> _Exercise objective_
Only the number is needed: how many lines of the entries below contain the word "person".

##### Exercise input

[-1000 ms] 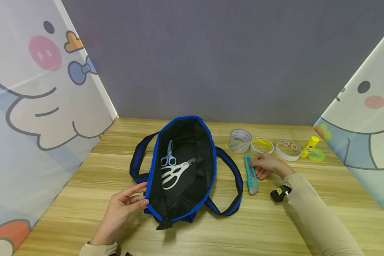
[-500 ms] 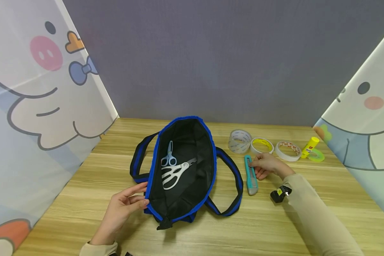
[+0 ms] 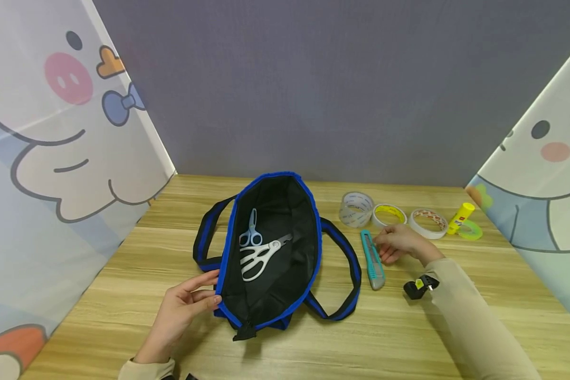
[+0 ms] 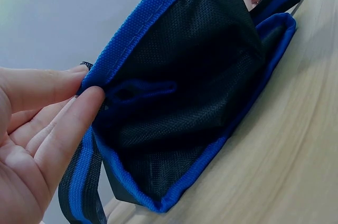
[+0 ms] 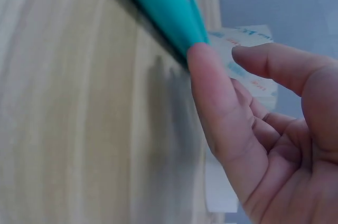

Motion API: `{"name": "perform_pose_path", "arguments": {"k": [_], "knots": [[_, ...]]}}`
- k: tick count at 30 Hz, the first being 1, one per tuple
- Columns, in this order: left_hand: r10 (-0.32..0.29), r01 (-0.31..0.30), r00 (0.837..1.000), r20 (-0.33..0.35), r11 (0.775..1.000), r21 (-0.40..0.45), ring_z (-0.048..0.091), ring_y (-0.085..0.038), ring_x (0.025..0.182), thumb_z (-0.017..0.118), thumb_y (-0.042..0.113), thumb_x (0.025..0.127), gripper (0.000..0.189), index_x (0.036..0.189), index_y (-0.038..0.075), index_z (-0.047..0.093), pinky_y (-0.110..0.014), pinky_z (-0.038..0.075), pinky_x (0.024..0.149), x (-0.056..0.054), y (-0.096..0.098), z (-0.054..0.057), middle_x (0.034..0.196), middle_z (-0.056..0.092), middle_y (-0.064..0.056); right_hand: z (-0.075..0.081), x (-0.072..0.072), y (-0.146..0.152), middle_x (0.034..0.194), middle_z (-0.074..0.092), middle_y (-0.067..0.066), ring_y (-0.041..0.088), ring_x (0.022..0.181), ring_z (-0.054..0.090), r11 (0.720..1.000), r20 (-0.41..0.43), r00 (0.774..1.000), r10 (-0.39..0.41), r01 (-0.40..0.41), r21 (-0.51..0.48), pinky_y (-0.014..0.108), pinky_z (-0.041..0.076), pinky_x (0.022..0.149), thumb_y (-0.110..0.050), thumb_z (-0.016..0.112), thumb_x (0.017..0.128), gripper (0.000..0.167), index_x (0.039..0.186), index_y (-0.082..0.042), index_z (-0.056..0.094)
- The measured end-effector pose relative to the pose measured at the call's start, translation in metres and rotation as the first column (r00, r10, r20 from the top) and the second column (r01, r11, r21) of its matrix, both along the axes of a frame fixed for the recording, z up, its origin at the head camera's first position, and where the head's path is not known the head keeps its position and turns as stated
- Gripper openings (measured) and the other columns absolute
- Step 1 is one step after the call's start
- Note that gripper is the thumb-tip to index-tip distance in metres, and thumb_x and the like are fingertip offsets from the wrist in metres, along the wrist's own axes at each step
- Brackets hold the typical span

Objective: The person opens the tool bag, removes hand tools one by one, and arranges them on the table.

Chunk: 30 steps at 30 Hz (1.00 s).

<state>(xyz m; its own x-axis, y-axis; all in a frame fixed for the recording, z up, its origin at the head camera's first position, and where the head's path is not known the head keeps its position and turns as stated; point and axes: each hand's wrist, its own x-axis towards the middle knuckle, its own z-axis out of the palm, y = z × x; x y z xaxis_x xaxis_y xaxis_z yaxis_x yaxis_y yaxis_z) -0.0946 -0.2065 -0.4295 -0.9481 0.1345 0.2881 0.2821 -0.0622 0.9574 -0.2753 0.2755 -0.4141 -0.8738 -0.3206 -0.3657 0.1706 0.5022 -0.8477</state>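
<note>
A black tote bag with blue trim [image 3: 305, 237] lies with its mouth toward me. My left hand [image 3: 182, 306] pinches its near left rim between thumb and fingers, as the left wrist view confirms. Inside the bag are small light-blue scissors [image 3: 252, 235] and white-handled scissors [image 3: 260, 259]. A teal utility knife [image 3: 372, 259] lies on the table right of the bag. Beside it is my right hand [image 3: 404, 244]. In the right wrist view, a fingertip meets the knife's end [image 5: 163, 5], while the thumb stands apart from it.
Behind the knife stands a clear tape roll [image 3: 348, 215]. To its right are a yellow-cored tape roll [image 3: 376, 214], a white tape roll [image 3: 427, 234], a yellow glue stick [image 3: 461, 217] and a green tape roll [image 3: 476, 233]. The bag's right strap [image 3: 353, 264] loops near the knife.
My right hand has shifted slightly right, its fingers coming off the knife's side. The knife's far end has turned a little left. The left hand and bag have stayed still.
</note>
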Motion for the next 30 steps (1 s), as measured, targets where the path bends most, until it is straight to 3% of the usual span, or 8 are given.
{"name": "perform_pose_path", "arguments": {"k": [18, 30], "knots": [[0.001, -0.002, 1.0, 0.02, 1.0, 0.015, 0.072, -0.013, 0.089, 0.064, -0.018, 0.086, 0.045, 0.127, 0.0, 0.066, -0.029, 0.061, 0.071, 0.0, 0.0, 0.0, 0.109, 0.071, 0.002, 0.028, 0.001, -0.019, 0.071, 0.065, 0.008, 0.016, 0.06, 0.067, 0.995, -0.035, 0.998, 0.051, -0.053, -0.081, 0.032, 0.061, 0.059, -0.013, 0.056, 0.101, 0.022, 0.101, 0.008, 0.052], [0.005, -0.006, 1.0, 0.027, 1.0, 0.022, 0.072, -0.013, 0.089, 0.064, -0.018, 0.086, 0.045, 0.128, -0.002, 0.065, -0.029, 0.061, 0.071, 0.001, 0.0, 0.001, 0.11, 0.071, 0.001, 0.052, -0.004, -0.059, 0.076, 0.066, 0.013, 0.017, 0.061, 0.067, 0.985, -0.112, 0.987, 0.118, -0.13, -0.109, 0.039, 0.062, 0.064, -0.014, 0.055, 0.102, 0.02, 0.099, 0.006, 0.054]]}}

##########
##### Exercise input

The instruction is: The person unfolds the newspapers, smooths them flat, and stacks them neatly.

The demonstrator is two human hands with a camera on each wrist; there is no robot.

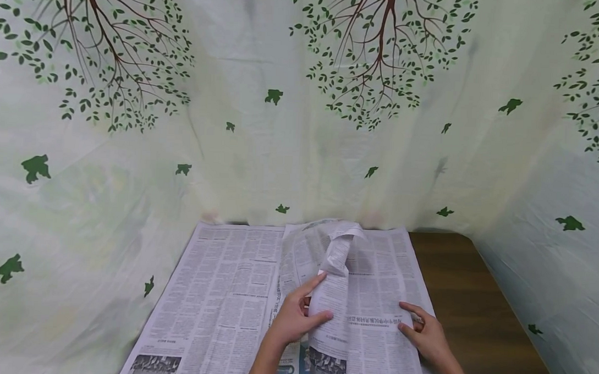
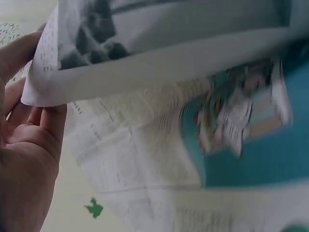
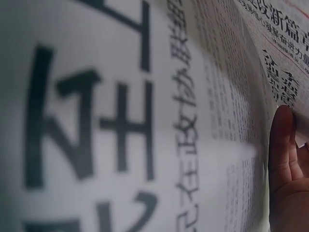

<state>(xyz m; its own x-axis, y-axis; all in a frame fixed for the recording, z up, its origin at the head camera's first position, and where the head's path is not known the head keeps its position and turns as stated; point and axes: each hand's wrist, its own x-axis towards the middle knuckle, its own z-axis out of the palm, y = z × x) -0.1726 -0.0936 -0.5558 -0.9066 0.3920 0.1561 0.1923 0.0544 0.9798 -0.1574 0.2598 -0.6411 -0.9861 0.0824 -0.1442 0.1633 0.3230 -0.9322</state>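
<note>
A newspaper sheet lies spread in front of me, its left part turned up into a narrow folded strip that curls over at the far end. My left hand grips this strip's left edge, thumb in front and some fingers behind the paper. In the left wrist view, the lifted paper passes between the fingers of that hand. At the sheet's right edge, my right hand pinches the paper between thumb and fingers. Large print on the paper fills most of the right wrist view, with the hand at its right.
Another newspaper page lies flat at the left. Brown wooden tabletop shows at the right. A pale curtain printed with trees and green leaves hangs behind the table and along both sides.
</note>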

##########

> _Result below_
2